What you have to do — Everything in the data below except the pictures must be repeated word for word.

Given data —
---
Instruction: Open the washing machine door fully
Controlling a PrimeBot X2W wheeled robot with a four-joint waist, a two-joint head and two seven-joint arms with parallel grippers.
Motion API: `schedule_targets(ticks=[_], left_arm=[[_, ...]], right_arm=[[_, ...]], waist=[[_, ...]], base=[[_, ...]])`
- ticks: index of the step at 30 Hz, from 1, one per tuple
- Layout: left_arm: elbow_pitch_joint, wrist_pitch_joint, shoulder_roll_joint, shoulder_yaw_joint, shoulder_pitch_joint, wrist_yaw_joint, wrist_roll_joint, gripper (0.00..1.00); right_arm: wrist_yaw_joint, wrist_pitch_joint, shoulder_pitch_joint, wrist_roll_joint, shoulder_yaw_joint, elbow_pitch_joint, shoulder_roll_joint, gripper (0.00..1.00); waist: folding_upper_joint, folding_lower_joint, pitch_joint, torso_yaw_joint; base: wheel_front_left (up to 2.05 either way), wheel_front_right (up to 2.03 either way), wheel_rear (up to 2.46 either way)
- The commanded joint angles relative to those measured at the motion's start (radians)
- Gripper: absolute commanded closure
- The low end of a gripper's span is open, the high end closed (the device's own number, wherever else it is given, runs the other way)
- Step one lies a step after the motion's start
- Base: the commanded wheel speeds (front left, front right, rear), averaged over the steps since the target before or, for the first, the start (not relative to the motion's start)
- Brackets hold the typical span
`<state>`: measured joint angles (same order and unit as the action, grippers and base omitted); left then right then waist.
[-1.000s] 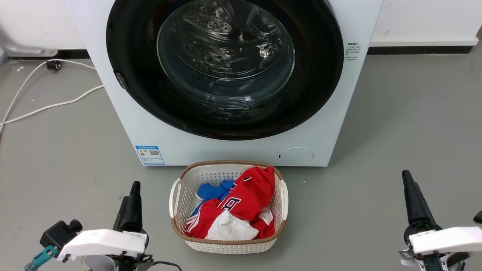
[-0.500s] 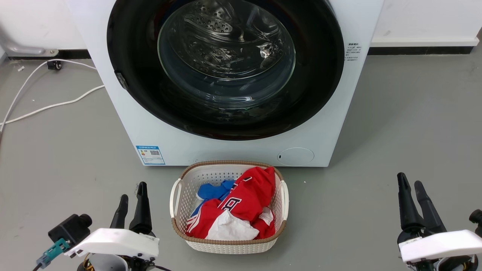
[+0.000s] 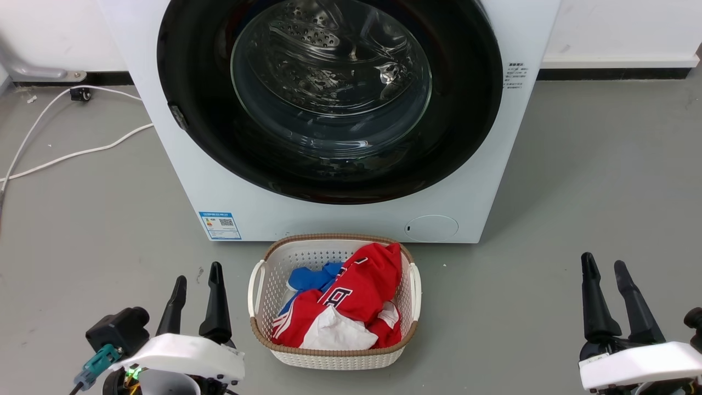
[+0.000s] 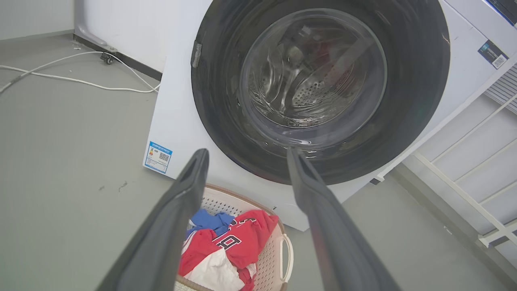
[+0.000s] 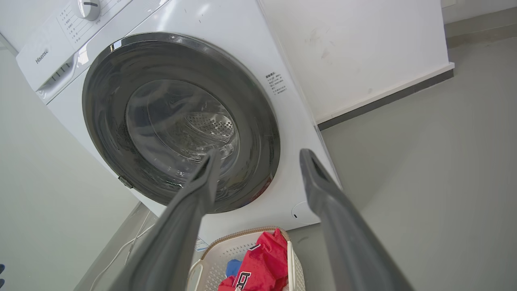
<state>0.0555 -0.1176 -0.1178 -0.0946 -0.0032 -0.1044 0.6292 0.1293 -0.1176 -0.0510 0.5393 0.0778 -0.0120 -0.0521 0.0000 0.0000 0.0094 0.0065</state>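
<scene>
The washing machine door (image 3: 330,99) sits closed, flush in the washing machine (image 3: 230,208) on the far side, so nothing's done yet, I'd say. Nearer, the left gripper (image 3: 197,273) and right gripper (image 3: 603,261) flank the laundry basket (image 3: 256,329), fingers parted, holding nothing.

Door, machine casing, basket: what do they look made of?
The washing machine door: glossy black ring, likely plastic, showing reflections; clear bulging centre, glass or clear plastic. The washing machine casing: smooth white, painted metal or plastic, cannot tell. The basket: white perforated moulded plastic; brown woven-look rim, material unclear.
</scene>
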Motion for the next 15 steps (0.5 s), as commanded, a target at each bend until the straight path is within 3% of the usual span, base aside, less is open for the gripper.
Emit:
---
Result of the task —
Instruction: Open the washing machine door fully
Controlling a PrimeBot X2W wheeled robot with a four-joint waist, a two-joint head and two seven-joint arms with parallel grippers.
Motion API: `schedule_targets(ticks=[_], left_arm=[[_, ...]], right_arm=[[_, ...]], waist=[[_, ...]], base=[[_, ...]])`
- ticks: index of the step at 30 Hz, from 1, one per tuple
- Layout: left_arm: elbow_pitch_joint, wrist_pitch_joint, shoulder_roll_joint, shoulder_yaw_joint, shoulder_pitch_joint, wrist_yaw_joint, wrist_roll_joint, gripper (0.00..1.00); right_arm: wrist_yaw_joint, wrist_pitch_joint, shoulder_pitch_joint, wrist_roll_joint, shoulder_yaw_joint, elbow_pitch_joint, shoulder_roll_joint, gripper (0.00..1.00); waist: folding_upper_joint, folding_lower_joint, pitch_joint, torso_yaw_joint; base: wheel_front_left (up to 2.05 either way), wheel_front_right (up to 2.03 either way), wheel_rear (up to 2.46 either way)
- The commanded joint angles relative to those measured at the motion's start (radians)
- Gripper: absolute commanded closure
- The low end of a gripper's span is open, the high end closed (the device's own number, wherever else it is given, runs the other way)
- Step one lies a step after the motion's start
- Base: the commanded wheel speeds (front left, front right, rear), averaged over the steps since the target before or, for the first, the start (not relative to the motion's start)
- Brackets hold the typical span
`<state>`: measured joint angles (same order and unit as the action, grippers and base omitted); left then right then waist.
[-1.000s] 
[-0.500s] 
[+0.000s] 
[+0.000s] 
[+0.000s] 
<state>0.0555 -0.1176 -0.1178 -0.0946 -0.0032 -0.1044 0.6292 0.1293 -0.1176 -0.0510 0.5393 0.0778 -0.0120 -0.0521 0.0000 0.0000 0.0094 0.0065</state>
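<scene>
The washing machine door (image 3: 330,99) sits closed, flush in the washing machine (image 3: 230,208) on the far side, so nothing's done yet, I'd say. Nearer, the left gripper (image 3: 197,273) and right gripper (image 3: 603,261) flank the laundry basket (image 3: 256,329), fingers parted, holding nothing.

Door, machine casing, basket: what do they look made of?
The washing machine door: glossy black ring, likely plastic, showing reflections; clear bulging centre, glass or clear plastic. The washing machine casing: smooth white, painted metal or plastic, cannot tell. The basket: white perforated moulded plastic; brown woven-look rim, material unclear.
</scene>
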Motion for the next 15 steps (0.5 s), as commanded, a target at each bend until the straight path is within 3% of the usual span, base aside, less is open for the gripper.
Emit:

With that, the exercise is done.